Here’s how you can do it step-by-step

1. Load the packages

2. Load the actual book

book = read_lines("http://www.gutenberg.org/cache/epub/3333/pg3333.txt")

# Select only lines in the actual poem

book = as.data.frame(book[30:(length(book)-374)])
names(book) = "verse"
book$verse = as.character(book$verse)

# Remove commas

book$verse = str_replace_all(book$verse, pattern = ",", replacement = "")

3. Prepare words

# Add canto and stanza numbers

book = book |> mutate(line = row_number()) |> 
    mutate(canto = cumsum(str_detect(string = verse, pattern = "^Canto "))) |> 
    group_by(canto) |> 
    mutate(stanza = cumsum(str_detect(string = verse, pattern = "[1-9]+"))) |> 
    select(canto, stanza, line, verse) |> 
    ungroup()

# Tokenize text

tidy_book = book |> 
    unnest_tokens(input = verse, output = word)

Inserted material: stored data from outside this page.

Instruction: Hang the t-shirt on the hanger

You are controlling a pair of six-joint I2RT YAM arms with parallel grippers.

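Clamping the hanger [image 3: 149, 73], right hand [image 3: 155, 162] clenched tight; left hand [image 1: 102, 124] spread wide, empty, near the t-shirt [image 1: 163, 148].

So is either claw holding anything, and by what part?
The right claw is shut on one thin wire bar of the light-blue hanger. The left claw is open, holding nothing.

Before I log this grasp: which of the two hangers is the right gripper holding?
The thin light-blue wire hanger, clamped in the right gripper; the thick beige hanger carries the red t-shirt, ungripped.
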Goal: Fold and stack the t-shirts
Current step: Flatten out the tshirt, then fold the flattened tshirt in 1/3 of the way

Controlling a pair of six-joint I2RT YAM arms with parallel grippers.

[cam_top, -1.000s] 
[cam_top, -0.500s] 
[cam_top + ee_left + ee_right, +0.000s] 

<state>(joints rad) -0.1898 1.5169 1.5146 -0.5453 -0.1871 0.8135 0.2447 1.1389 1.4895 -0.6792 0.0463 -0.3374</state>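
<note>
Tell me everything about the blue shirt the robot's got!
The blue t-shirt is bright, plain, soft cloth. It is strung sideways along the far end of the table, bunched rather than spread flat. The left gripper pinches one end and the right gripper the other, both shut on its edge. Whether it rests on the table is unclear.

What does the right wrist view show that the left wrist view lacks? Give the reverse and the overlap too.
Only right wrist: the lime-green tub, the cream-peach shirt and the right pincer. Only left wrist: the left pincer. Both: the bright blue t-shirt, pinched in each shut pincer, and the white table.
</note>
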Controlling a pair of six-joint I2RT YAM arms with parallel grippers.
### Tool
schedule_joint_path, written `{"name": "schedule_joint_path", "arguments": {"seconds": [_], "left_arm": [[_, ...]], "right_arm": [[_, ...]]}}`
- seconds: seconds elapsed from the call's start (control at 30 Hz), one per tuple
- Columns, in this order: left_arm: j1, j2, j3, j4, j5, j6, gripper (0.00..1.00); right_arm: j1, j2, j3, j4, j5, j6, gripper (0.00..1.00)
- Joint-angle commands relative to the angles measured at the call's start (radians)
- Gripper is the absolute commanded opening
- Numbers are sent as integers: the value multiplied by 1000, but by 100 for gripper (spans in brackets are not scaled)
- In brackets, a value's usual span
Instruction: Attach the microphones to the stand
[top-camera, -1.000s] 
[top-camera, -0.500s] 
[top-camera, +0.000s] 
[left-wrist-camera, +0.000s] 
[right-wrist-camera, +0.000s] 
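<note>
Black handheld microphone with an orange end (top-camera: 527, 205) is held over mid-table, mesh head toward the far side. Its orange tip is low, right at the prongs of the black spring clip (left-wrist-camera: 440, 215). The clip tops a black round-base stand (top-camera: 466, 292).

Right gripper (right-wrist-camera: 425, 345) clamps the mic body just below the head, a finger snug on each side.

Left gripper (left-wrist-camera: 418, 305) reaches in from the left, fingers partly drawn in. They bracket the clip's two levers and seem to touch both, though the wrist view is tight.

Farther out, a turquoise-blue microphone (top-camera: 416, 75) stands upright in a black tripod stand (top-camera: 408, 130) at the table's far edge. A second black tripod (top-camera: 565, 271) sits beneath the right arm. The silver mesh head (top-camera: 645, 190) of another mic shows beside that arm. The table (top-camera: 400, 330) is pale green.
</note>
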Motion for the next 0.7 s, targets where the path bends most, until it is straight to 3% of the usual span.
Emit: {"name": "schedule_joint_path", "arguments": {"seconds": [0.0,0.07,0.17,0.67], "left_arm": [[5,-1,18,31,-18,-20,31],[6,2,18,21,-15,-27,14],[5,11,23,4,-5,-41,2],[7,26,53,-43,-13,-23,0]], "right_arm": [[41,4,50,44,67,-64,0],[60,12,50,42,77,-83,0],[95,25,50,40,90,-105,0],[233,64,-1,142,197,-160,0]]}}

# Load stop words (a csv file with function words in Portuguese)
# Note that this is *not* an exhaustive list, so we'll miss some stop words

stopwords = read_csv("stopword.csv")
names(stopwords) = "word"

# Remove stopwords from tokens

tidy_book = tidy_book |> 
    anti_join(stopwords)

# Remove numbers

tidy_book = tidy_book |> 
    filter(!str_detect(word, "^\\d"))

Wordcloud input

words = tidy_book |> 
    group_by(word) |> 
    summarise(freq = n()) |> 
    arrange(desc(freq)) 

words = as.data.frame(words)

rownames(words) = words$word

Let’s see what the input data frame looks like (10 most frequent words):

word	freq
gente	230
terra	222
rei	204
mar	188
mundo	100
reino	86
céu	83
forte	79
ó	78
peito	76

5. Actual wordcloud

# The following code generates the wordcloud at the top of the page

wordcloud2(data = words, size = .5, 
           shape = "oval",
           rotateRatio = 0.5, 
           ellipticity = 0.9, color = "brown")